__WHAT YOU WILL DO__
Check each line of the data for the string "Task". Report how many have it, and give nothing else.

__GIVEN ENTRIES__
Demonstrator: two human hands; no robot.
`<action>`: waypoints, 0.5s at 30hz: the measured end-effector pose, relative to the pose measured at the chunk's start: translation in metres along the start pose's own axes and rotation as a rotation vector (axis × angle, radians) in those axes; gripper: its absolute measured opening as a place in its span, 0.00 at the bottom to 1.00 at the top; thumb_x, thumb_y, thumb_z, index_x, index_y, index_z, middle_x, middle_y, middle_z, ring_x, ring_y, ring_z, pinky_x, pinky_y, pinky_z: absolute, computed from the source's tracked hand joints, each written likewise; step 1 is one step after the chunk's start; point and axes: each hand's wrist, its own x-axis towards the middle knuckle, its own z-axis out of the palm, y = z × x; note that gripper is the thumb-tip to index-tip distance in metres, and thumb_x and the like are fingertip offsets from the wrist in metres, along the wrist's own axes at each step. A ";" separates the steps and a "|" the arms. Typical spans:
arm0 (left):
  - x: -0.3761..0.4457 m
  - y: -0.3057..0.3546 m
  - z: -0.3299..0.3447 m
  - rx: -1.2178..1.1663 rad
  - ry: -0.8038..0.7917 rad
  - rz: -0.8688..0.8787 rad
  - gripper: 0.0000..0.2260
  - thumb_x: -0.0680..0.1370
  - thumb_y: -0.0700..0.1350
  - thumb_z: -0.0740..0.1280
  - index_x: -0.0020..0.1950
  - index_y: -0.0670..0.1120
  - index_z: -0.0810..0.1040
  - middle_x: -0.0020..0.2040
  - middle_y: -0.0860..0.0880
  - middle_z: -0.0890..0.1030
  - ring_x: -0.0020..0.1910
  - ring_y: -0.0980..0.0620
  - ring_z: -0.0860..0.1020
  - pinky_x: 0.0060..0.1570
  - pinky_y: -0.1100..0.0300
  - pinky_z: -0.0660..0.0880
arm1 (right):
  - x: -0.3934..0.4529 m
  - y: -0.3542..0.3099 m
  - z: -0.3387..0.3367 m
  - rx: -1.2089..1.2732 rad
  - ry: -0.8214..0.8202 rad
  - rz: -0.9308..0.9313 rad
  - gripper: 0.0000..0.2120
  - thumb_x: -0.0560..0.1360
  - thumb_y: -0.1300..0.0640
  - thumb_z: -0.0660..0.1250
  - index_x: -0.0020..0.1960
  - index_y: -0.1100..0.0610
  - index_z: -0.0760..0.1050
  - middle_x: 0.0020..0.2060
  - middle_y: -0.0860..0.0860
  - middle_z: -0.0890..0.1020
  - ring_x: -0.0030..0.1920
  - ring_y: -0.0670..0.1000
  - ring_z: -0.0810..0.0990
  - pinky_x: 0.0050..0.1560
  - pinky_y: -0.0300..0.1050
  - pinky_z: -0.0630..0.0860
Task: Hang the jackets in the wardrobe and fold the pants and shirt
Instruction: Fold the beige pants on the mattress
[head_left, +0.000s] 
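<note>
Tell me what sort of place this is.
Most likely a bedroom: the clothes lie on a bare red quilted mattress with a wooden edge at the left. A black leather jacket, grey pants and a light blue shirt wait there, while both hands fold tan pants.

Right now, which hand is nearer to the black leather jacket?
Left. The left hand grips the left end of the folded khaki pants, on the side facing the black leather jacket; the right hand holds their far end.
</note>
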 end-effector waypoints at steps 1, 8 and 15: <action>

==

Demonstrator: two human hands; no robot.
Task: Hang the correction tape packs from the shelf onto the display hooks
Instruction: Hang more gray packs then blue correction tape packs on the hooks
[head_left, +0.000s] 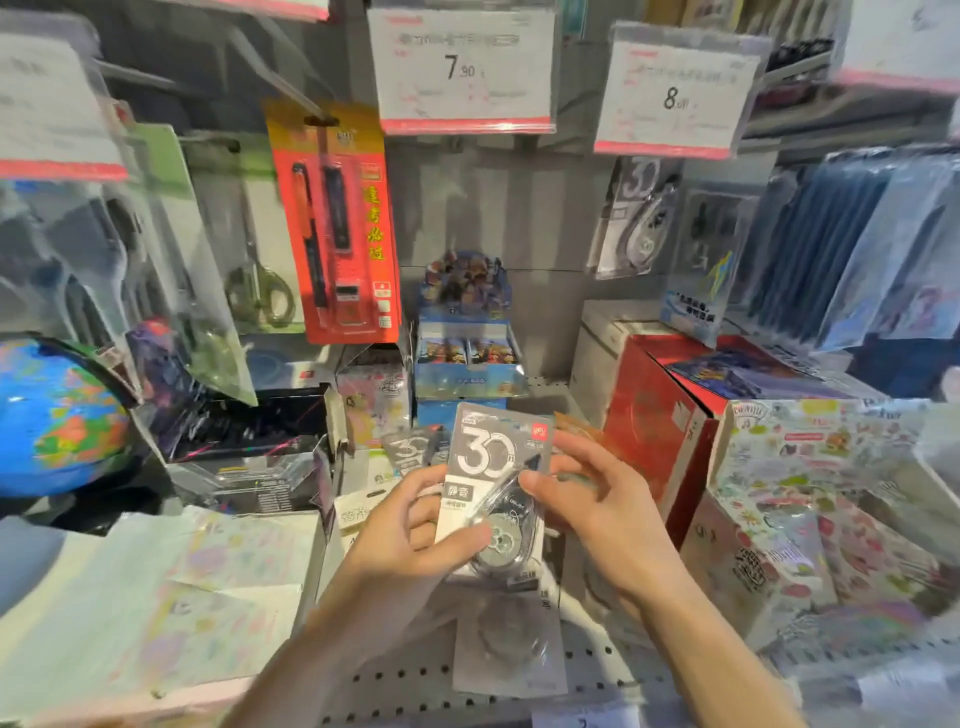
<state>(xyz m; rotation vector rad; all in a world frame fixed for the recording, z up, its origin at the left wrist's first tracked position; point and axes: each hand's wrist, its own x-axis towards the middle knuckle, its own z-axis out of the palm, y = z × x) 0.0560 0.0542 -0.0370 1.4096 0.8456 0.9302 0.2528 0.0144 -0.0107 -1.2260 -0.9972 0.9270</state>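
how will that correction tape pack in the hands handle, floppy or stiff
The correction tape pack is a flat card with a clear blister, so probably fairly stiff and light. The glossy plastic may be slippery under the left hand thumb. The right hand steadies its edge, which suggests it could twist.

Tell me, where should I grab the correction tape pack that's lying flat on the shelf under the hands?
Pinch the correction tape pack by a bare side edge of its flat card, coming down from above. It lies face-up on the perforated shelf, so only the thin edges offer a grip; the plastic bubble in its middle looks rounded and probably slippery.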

__WRITTEN SOLUTION__
2